# Thick viscous beer in fermenter



## flocculated (27/1/18)

So I’ve brewed a pale ale and now that it has fermented it seems a little thick. Maybe the consistency of concentrated cordial or a milkshake. I hit all the gravities as expected, and the flavour seems about right (other than having a thick mouthfeel).

The recipe was 80% pils, 10% wheat, 10% rolled oats. I’m wondering if the oats thickened it up more than usual. It reminds me a little of the milk that’s left over in the bottom of a bowl of porridge. I’ve found a little info on beta-glucans, suggesting this as something useful for thickening up a stout, but not sure about my refreshing summer ale.

I did have a little trouble with the lag time on the yeast - it was maybe four days before it really started going.

Anyone had, or heard of a similar issue? Any suggestions about what I should do? I could just keg it as is and hope that carbed up it will taste fine.


----------



## schtev (27/1/18)

Honestly I reckon that sounds pretty good. Thick and juicy milkshake IPAs and pale ales are on fashion right now!

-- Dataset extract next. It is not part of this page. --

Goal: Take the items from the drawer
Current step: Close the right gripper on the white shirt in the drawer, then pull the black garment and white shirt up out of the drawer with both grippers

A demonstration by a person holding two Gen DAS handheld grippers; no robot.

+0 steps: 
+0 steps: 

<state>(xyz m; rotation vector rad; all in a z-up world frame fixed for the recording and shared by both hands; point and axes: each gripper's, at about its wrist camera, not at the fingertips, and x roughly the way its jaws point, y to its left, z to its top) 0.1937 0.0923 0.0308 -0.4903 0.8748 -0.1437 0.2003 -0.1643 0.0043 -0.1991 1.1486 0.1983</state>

Keg it and report back how it goes.


----------



## droid (27/1/18)

what were your gravity numbers?


----------



## flocculated (27/1/18)

droid said:


> what were your gravity numbers?



Mine:
OG: 1.052
FG: 1.011

Recipe:
OG: 1.044
FG: 1.009

I was a little high on the OG after not sparging the full amount (I was worried my pot wouldn’t manage the boil at the full volume) and I thought I’d just stick with the higher OG.

I diluted a sample down to 1.009, but it was still a little thick.

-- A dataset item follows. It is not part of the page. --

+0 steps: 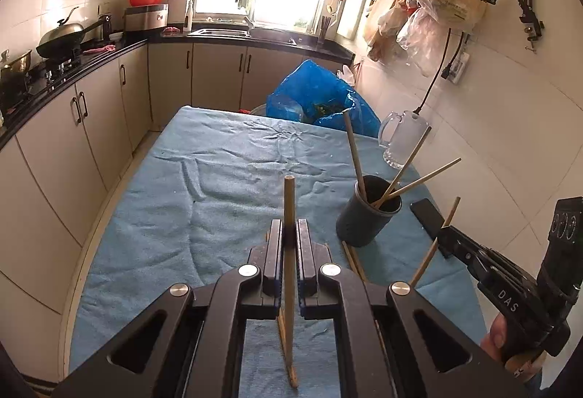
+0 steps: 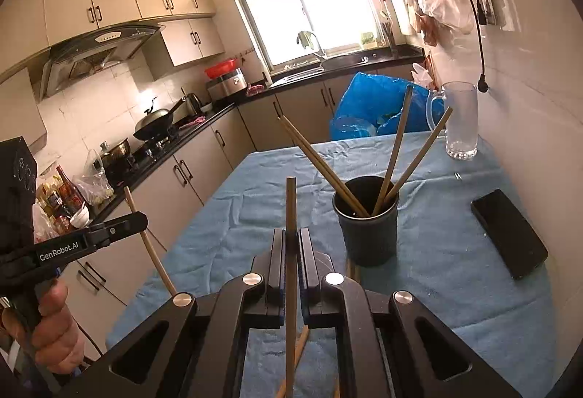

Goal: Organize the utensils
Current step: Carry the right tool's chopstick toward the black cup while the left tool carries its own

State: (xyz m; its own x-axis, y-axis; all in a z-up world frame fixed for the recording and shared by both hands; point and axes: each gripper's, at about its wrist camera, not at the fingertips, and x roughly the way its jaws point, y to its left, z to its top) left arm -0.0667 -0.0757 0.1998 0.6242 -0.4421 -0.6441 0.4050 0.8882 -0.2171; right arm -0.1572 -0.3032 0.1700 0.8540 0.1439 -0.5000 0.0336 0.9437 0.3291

I’m not sure what effect carbonation will have on the viscosity/mouthfeel. I could dilute the full batch to 1.009 before kegging.


----------



## thumbsucker (27/1/18)

It sounds like your beer has Pediococcus leading to what is termed ropiness. ""Ropy" or "sick" beer is more viscous and, in extreme circumstances, can form strands. Sickness effects mostly the mouthfeel and appearance of beer, and may have no influence on the flavor." http://www.milkthefunk.com/wiki/Pediococcus


----------



## MHB (27/1/18)

Pedio usually takes a lot longer to show up. More likely it's down to Glucans from the unmalted Oats and possibly the wheat.
Need more information on your mash temperatures/times, OG/FG... all the usual stuff people ask for when others want advice.
Mark


----------



## flocculated (27/1/18)

MHB said:


> Pedio usually takes a lot longer to show up. More likely it's down to Glucans from the unmalted Oats and possibly the wheat.
> Need more information on your mash temperatures/times, OG/FG... all the usual stuff people ask for when others want advice.
> Mark



Thanks Mark, I'm not seeing or tasting anything else weird - just the viscosity. It is kind of "strandy/ropy" (haven't heard those terms before).

4.5kg Pils
0.6kg Rolled wheat
0.6kg rolled oats
5g Magnum @60
26g Galaxy @10
30g Galaxy dry hopped

Mashed at 68°C for 90 mins (BIAB) (no other rests/steps)
Boiled for 90 mins
OG: 1.051 (recipe was for 1.044; I held back some sparge water, and never added it later)
Cubed for 3 days
Pitched at 18°C with some Wyeast 1275 - the packet was a little old and didn't swell up heaps (but it was late - and I was tired...)
Slow ferment initially
After 2 weeks, increased temp to 22°C (thinking it might help the ferment) - it has sat on FG:1.011 for a while now
Cold crashed to 2°C, where its been for the last 2 days
It is fairly cloudy still
Let me know if any other info would be useful. Many thanks for any help you can provide!


----------



## MHB (27/1/18)

Well your apparent attenuation is high enough (~78%) pretty much top end for the yeast. Sort of indicates no real problems with the wort composition.
Sounding more and more like it might be an infection - there are lots of benign ones out there, just have to see what happens over the next couple of weeks.
If it tasted OK suck it down fast, get some mates around, clean and sanitise the hell out of everything and have another go.
Mark

PS - unmalted adjunct is there to make the beer cloudy and to give that slick pallate fullness, its really just the ropyness that is a concern.
M


----------



## flocculated (27/1/18)

MHB said:


> Well your apparent attenuation is high enough (~78%) pretty much top end for the yeast. Sort of indicates no real problems with the wort composition.
> Sounding more and more like it might be an infection - there are lots of benign ones out there, just have to see what happens over the next couple of weeks.
> If it tasted OK suck it down fast, get some mates around, clean and sanitise the hell out of everything and have another go.
> Mark
> ...



Cheers Mark, I'll carb it up and give it a taste!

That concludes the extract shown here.